STRAAAAATEGEEEEEEUUUUHhhhhhhhhh — the fat man sang as eldritch horrors burst from the ceiling and the wall collapsed behind his giant fist. The players opened their mouths and cracked back their heads to welcome their supernatural pilots. Screaming as one they ran through the rubble into the corridor and up the ramp toward the pitch where the crowd’s frenzied shouts echoed and reinforced their own.

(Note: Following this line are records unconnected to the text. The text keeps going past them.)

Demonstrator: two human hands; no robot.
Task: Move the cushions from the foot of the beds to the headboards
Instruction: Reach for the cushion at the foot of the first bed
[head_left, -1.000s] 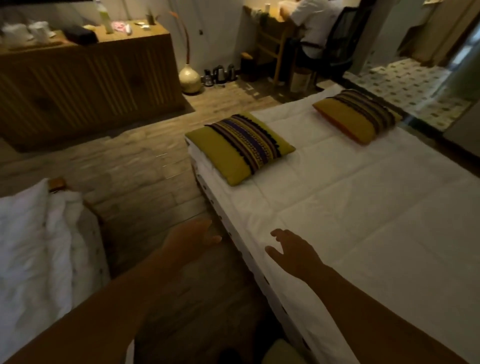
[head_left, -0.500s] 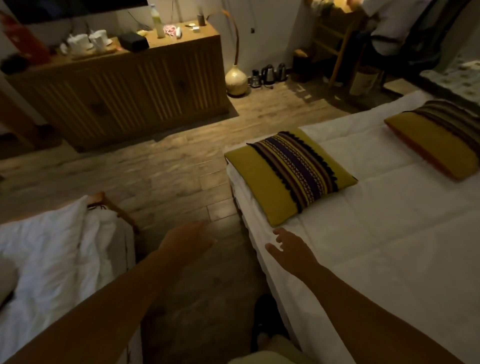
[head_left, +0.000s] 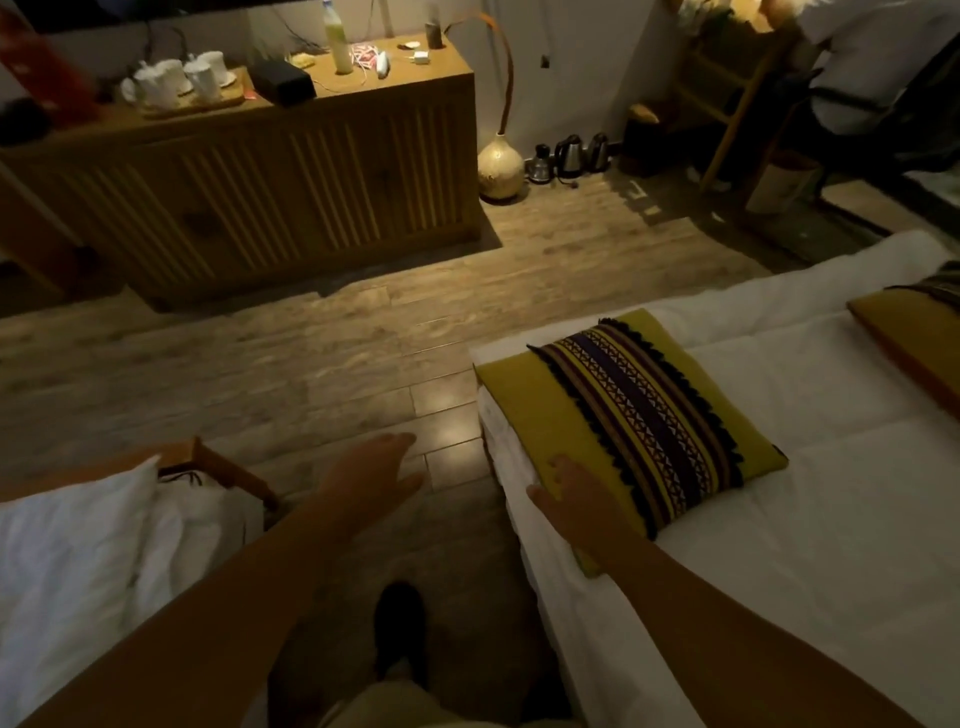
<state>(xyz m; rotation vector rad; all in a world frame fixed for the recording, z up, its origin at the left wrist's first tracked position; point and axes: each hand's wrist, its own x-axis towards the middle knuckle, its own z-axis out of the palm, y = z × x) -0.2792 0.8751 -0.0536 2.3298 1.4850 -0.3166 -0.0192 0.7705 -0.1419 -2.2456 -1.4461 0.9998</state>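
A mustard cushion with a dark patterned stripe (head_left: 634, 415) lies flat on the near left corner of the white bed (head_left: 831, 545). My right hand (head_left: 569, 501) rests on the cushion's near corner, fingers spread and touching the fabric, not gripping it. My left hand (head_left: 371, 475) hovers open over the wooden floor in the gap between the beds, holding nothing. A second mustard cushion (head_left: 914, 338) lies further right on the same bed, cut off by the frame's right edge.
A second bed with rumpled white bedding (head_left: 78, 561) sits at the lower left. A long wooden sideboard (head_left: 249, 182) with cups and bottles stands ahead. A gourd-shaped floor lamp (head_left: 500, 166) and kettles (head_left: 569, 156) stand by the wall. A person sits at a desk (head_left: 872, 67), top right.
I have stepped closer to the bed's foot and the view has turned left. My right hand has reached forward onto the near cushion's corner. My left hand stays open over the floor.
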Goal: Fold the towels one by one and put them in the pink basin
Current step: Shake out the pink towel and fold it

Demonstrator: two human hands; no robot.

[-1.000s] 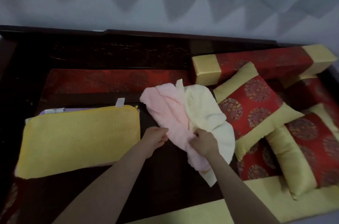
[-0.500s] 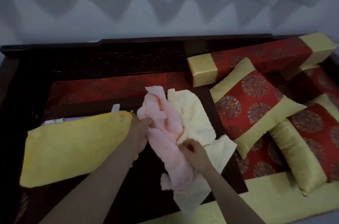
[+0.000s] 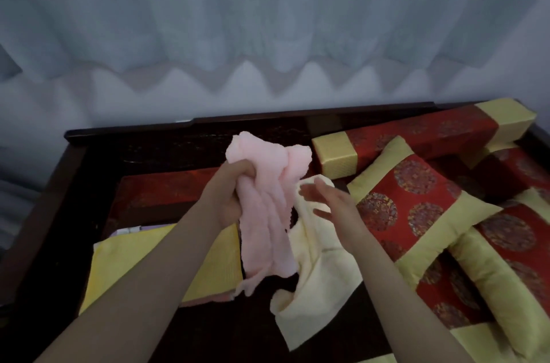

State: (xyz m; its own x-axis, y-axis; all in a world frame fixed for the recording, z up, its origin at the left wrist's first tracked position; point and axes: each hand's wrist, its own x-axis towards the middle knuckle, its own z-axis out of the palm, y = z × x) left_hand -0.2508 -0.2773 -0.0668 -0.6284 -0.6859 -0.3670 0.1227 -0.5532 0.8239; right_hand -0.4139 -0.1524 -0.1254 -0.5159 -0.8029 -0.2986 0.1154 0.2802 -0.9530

AAAAAAAND FIIIIINAAALLLY COMING TO THE FIELD WE HAVE THE CHAAAAALLENGERS, THEY’RE LEADING BY TEN AND MY GOD DO THEY LOOK ANGRY

That’s right Barry I’m not sure what the hold up in the pit was, they were seconds from forfeiting the game but ttttthhhHHHHEY’RE HERE NOW AND GAHDDAMN DO WE HAVE A GAME ON OUR HANDS

The second half was shorter than the first. The challengers raced up the steps onto the field, their passengers swelling their bodies. Their shouts blended into one cacophonous roar, a grinding shout, the sound of landslides and freak waves. Ted threw a fat finger at the other team, bent his head back and SCREAMED. The pitch leapt beyond the audible in a glissando that slit the air. The opposing captain, his hand out waiting for a shake, mewled in response. Blood poured from his nose before his head fell apart in a confetti of splintered brain and bone that spattered across his teammates’ strips.

Ted’s team burst through the spray, taking their captain’s keening for the starting whistle, closing swiftly with their stunned opposition. They moved like a threshing machine, irresistible. Innards and limbs were tossed to the sky as they chewed through the opposition’s defensive line then scattered out to take care of the nimbler players. Once the champion’s final player was left torsoless on the halfway line the referees blew their whistles for the first time that half. There wasn’t much point continuing considering the state of both sides. Shellshocked, they stood shaking every hand Ted’s team thrust at them, accepting every shoulder shake, before nervelessly dropping their whistles and walking off the pitch.

The truth of what they’d witnessed percolated through the crowd. Now their blood lust was slaked, the heady euphoria of victory curdled. A man who’d windmilled a rope of guts around his head let it slither to the ground, his hands going to his mouth as a whimper fell unnoticed from his lips.

Down on the pitch Ted and his team were throwing their coach in the air, laughing with wild abandon, oblivious to the faint sound of sirens and helicopter blades getting louder, closing in.